[[ Exercise data, beginning ]]
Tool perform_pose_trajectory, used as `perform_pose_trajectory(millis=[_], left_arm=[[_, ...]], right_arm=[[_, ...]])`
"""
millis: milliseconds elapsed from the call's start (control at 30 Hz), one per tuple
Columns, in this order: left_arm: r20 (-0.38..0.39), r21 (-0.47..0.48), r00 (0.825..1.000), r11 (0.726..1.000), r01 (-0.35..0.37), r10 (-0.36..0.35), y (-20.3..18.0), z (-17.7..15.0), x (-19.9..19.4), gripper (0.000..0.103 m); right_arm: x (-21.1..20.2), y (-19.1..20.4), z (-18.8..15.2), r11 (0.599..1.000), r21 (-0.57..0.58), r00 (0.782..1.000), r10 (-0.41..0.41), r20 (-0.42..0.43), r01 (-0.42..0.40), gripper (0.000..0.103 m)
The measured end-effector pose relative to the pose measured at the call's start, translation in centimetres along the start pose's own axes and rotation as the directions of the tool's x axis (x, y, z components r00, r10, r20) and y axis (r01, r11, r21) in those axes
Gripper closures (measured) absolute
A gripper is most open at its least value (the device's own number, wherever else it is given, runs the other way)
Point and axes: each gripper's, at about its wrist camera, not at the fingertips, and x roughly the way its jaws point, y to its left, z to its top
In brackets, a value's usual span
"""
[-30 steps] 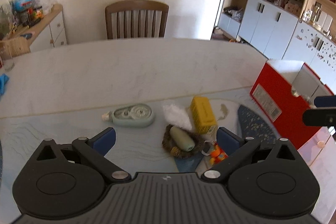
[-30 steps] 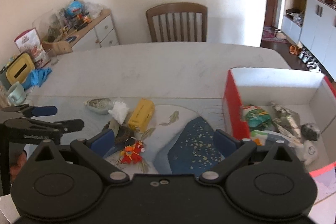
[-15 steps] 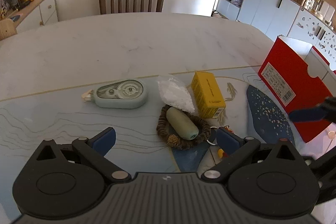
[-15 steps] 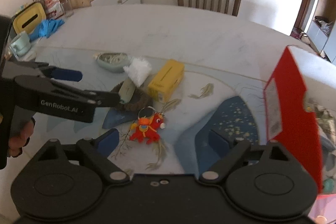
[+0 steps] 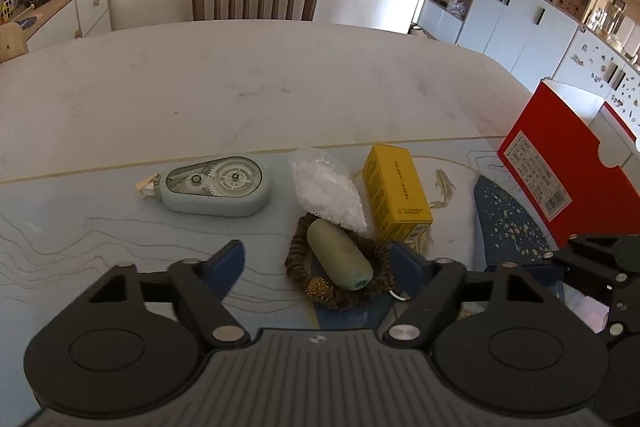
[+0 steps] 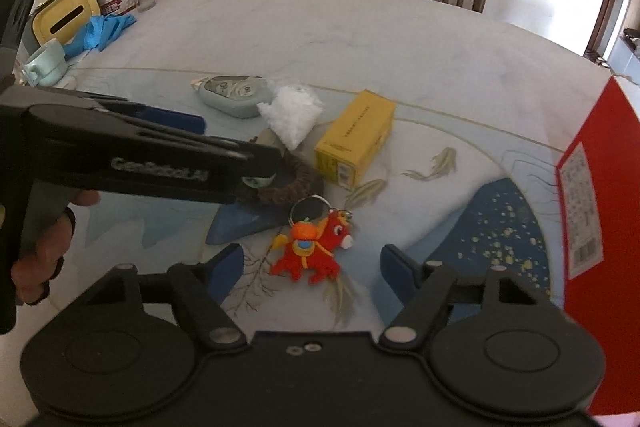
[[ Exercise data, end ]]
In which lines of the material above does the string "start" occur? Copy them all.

> Result of the exercise:
millis: milliseconds elapsed from the call's start (control at 30 Hz), one per tuple
The measured end-effector pose relative to the pose measured at the call's start, translation in centimetres along the start pose's own axes and rotation as the directions of the tool's x axis (x, y, z components r00, r10, r20) and y axis (r01, r11, r21) in those axes

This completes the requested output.